I turned toward the old man. “What is it, Huff?”
“I need your help, my dear,” he said.
“Are Willie and Alexander neglecting their studies again? Surely you know I will not be the best influence on them.”
“Shhh!” he said again, drawing me closer. Huff wrung his hands nervously and looked around to see if anyone was observing us.
“Why are you whispering?” I said, a bit annoyed.
“The emperor must continue his good work,” Huff said with conviction. “Perhaps he shall lead a Muslim rebellion in Arabia! Or finish what Alexander the Great began and conquer Asia Minor. He must be allowed to bring freedom and science to all mankind!”
“Well, that sounds like a worthy cause,” I said lightly, “but that will be difficult, seeing as how he is holed up here.”

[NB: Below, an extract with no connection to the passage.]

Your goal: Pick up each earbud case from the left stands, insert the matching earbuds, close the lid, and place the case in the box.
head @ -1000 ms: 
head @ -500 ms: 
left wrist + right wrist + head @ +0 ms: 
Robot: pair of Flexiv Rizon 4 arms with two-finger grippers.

“I have a plan for his escape!” Huff replied, as simply as if he were noting the weather.
Escape! God’s nightgown! It seemed the old man really had lost his mind.

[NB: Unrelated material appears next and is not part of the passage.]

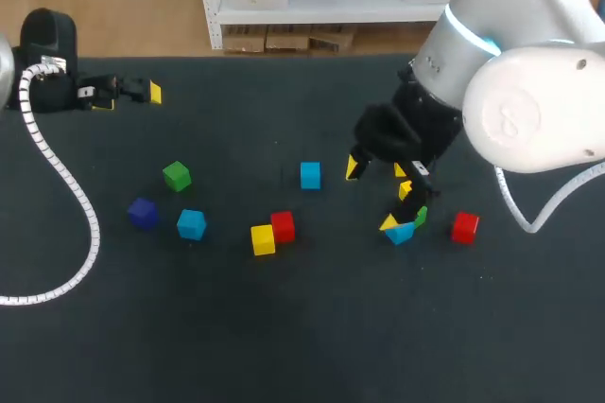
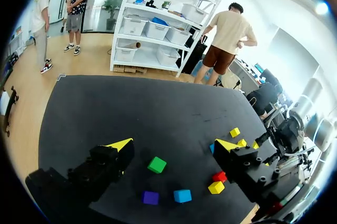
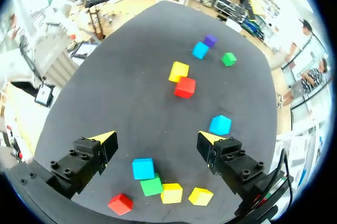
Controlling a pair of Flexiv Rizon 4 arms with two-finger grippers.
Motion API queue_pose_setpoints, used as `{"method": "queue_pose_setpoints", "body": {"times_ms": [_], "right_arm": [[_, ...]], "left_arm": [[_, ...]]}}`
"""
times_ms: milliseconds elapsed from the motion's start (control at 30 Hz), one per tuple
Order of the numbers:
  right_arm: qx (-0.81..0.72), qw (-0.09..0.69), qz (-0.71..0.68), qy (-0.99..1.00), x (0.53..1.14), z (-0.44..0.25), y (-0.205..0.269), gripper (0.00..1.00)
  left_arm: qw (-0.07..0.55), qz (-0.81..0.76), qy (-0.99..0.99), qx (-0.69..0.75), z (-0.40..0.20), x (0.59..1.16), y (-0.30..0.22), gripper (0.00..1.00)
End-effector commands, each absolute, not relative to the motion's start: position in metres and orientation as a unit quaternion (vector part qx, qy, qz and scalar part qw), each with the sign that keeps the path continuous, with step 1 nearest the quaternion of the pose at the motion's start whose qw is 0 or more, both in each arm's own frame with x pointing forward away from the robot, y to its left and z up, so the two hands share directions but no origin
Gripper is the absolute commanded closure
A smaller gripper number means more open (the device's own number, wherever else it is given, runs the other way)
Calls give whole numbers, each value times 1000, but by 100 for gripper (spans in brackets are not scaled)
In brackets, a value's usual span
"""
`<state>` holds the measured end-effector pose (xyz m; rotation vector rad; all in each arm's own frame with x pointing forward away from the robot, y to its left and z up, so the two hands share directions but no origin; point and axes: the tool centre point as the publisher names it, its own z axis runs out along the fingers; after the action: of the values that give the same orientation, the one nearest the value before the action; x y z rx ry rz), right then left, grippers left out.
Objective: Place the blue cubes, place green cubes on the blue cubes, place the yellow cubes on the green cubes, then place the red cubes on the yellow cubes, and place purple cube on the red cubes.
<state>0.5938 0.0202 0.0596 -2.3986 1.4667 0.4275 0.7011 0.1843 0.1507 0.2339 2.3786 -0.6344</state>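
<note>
On the dark table (image 1: 284, 327), my right gripper (image 3: 156, 137) hangs spread wide over a tight cluster: a blue cube (image 3: 142, 168) touching a green cube (image 3: 151, 185), with two yellow cubes (image 3: 171, 193) just beside. My left gripper (image 2: 172, 145), well apart, is released too. If I descend here, a finger could clip the green cube and scatter the cluster.

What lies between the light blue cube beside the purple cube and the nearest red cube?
A yellow cube, touching that red cube; bare dark tabletop separates it from the light blue cube. The head view shows it plainly.
</note>
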Motion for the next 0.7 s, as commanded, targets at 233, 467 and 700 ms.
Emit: {"method": "queue_pose_setpoints", "body": {"times_ms": [233, 467, 700], "right_arm": [[-857, 120, 128, 484, 591, 41, 2, 0], [-863, 106, 127, 477, 589, 21, -12, 0], [-862, 96, 140, 477, 592, 0, -24, 0]], "left_arm": [[329, -243, 908, 89, 150, 701, 185, 0], [329, -243, 908, 89, 150, 701, 185, 0], [329, -243, 908, 89, 150, 701, 185, 0]]}}
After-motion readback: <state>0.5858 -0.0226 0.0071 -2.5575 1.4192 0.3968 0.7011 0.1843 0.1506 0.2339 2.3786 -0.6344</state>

“And you are going to help me,” Huff added.
“What? I will do no such thing. Really, Huff, I think you have been sniffing at your chemicals too long.” I started to walk away from him.
“Betsy, wait! Betsy! Please,” he said, following. “Just let me speak.”

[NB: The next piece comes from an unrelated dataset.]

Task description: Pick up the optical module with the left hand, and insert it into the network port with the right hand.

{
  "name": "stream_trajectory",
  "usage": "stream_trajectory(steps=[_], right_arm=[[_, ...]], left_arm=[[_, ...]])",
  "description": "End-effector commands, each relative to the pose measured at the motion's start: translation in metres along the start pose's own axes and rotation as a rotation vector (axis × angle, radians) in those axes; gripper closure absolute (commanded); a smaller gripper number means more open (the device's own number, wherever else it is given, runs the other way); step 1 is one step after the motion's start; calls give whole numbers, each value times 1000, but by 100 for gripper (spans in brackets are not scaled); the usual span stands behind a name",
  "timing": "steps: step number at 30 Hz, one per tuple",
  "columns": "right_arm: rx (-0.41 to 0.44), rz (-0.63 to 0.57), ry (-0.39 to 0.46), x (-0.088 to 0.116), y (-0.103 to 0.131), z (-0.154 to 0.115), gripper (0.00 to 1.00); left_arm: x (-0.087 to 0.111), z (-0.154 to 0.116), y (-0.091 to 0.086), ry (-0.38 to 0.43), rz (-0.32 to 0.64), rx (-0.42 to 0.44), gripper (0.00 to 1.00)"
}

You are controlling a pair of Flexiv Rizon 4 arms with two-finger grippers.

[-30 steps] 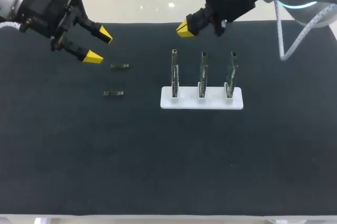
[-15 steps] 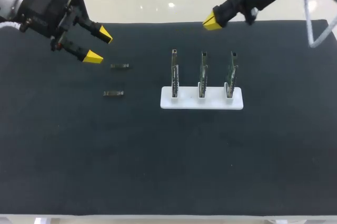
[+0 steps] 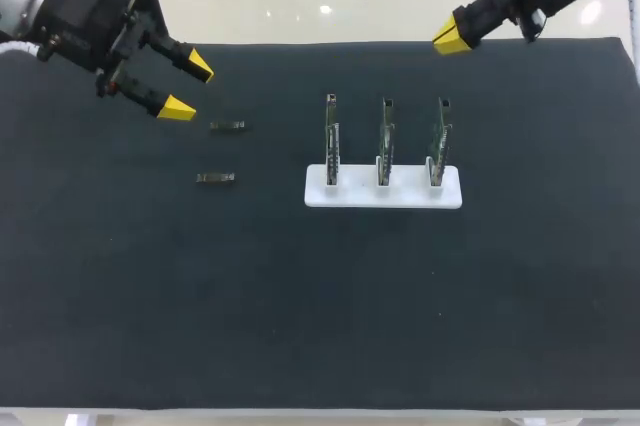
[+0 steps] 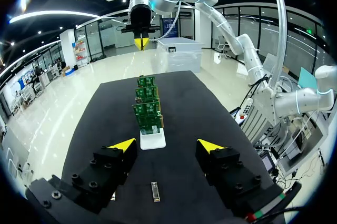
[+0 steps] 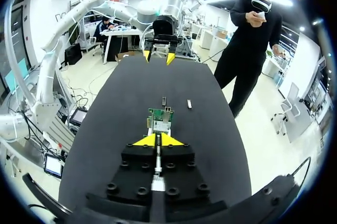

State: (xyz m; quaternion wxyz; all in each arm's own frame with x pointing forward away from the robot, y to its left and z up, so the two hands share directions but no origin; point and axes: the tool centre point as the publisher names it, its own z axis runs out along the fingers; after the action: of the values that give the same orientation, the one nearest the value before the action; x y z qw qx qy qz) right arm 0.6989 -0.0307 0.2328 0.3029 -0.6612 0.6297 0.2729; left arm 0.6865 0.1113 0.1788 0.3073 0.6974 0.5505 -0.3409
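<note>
Nothing is done yet, I judge. One module [image 3: 228, 126] lies on the mat [image 3: 320, 306] just ahead of my left gripper [image 3: 189, 88], fingers apart and empty; a second module [image 3: 215, 178] lies nearby. My right gripper [image 3: 452, 39], tips closed on nothing, hangs beyond the boards [image 3: 385, 136]. Pickup and insertion remain.

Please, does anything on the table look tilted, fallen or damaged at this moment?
Nothing stands out. The three circuit boards stand upright in the white holder. The far optical module and the near optical module lie flat on the black mat, apart from each other.
</note>
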Motion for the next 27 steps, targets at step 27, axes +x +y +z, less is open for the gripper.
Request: stream_trajectory(steps=[27], right_arm=[[1,0,-1,0,0,1,0]], left_arm=[[14,-5,-2,38,-20,-7,0]])
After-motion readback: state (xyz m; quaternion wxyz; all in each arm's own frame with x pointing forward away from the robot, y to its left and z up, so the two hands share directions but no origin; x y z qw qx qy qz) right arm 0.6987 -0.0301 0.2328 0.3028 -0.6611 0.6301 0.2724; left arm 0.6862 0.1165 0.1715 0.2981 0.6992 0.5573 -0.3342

I stopped. A fair hearing? I owed the old man that, at least. I spun around to face him and crossed my arms. “Well?” I said impatiently.
Huff put his bony arm around my shoulders. “Think, my dear—just think what it will be like, to be known as the girl who freed the great Napoleon Bonaparte! The girl who enabled the achievements of the Revolution to be spread across the globe!”
“Ridiculous!” I said. “Why—why, can’t you see? I’d cause a scandal! A bloody outrage! No one could ever imagine the daughter of William Balcombe capable of such a thing! My family—the whole British Empire—will have a—a—blathering fit!”
Huff lifted my chin with his long fingers and looked straight into my eyes. He nodded slowly. Very slowly.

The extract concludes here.